The command line on steroids with Rails and YAML

Here's a quickie app that I am using to play with YAML as an enhanced command line. Just as the command line is a "power user" interface, this just like a browser and a web server sending XML back and forth. Unlike XML though, YAML is very concise and results in a fairly natural presentation form. Here is a screenshot:



Now, YAML (and XML) is just a representation of a (static) object structure, so in essence, the user and the web server are communicating with a object structure. This provides a few new benefits:

(1) The yaml layout provides context to the user-server interface.

(2) You can do multiple things at once. The server can essentually ask for verification on multiple tasks, and the user can respond to those tasks _and_ specifies new commands and information to the server at once.

(3) The object structure can be "typed" to specific ruby classes, or it can map simply to hashes, ostructs, arrays, strings, numerics, etc. Using general types allows the user to actually define the object structure through use. This form of interaction is similar to the way tagging is being done to dynamically define "classes of similar things". Here though, we are extending that capability to define richer data types. (Like one might do in code with a language like Lisp.)

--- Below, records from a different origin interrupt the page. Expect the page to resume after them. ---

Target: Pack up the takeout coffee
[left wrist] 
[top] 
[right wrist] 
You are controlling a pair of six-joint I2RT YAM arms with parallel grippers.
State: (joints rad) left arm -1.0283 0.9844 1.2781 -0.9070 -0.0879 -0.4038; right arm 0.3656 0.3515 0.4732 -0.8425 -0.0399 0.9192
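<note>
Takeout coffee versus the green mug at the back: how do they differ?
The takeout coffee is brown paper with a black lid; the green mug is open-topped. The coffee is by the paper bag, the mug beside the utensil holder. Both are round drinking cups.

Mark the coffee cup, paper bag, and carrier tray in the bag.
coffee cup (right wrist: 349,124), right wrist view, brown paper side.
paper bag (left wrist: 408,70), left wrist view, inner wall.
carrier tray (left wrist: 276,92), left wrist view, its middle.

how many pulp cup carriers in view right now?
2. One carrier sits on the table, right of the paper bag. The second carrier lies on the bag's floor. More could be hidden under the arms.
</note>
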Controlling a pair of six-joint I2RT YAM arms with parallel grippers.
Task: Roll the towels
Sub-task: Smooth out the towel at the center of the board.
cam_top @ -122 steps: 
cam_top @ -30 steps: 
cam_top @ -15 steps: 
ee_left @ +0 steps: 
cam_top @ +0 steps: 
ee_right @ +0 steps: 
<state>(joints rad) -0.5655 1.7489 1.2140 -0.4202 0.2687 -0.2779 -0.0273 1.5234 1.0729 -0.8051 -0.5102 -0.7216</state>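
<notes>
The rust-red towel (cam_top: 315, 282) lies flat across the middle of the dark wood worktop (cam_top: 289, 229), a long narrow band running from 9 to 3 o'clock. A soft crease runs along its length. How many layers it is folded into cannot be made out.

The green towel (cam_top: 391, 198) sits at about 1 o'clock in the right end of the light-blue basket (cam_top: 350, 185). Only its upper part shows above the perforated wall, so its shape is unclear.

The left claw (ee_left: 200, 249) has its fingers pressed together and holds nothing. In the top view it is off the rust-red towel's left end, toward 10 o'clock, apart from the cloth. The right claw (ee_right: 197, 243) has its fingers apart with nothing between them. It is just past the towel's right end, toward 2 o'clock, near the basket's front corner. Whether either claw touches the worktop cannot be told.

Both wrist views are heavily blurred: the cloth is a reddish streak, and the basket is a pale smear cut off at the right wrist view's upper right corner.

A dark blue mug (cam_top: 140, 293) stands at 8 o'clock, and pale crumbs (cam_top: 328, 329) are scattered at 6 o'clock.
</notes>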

In general, I think this is a nice interface to have a "power user" interface that provides stateful and "conversational" form of cummunication between the user and the server.

More to come...

Metaclasses in Ruby

Hints and discussion from Why the Lucky Stiff:

SeeingMetaClassesClearly

From Java to Ruby: 10 Things Every Java Programmer Should Know About Ruby

You've heard about Ruby. You're a Java Peep. Read this article to get a grasp of the qualitative differences in the languages:

10 Things Every Java Programmer Should Know About Ruby

Thursday, October 20, 2005

TextPander: System-level predefined text snippets for your Mac

TextPander
(http://www.petermaurer.de/nasi.php?section=textpander)

Another Whooa! application for OS X.

It does tag expansion, but does it at the OS level. There is a system preferences panel that is the interface. Typing the keywords will auto expand then on the fly. many expansion are simple string replacements, though date and time expansionas are supported. It would be nice to have the ability to execute any script (including ruby) and return the result. This might allow things like code completion to be done.

In general, adding context awareness and the ability to execute anything would be nice.

It’s a beautiful example of what I have been thinking about in the way of using the full system to build an application, rather than trying to suck everthing into a “abstracted”, “change protected” and massively overcoded app.

As an example of it’s use, I use a context menu in VoodooPad to enter the crrent date and to add

"------ ----- ---- --- -- -"

The problem is that these items are on a sub-context menu. So I set up entries to replace those: ”==.” => ”
------ ----- ---- --- -- -
” “ddtt” => Tuesday; November 1, 2005 6:44 PM
plus, I added the convienient:
"uupdate" => (updated Tuesday; November 1, 2005 6:44 PM)
and now I don’t have to even right click and navigate down. It’s soo fast!

For code, I added (just as a starting point)


"cclass" =>
class XXX
def initialize(arg)
@attr = "val"
end
end

I would add similar stuff for java loops, if I typed many these days.
Best of all, it’s free.

Thursday, October 06, 2005


Collaborank, originally uploaded by -garrett.

Apparently, I'm the 813th most del.icio.us. Yay, I think.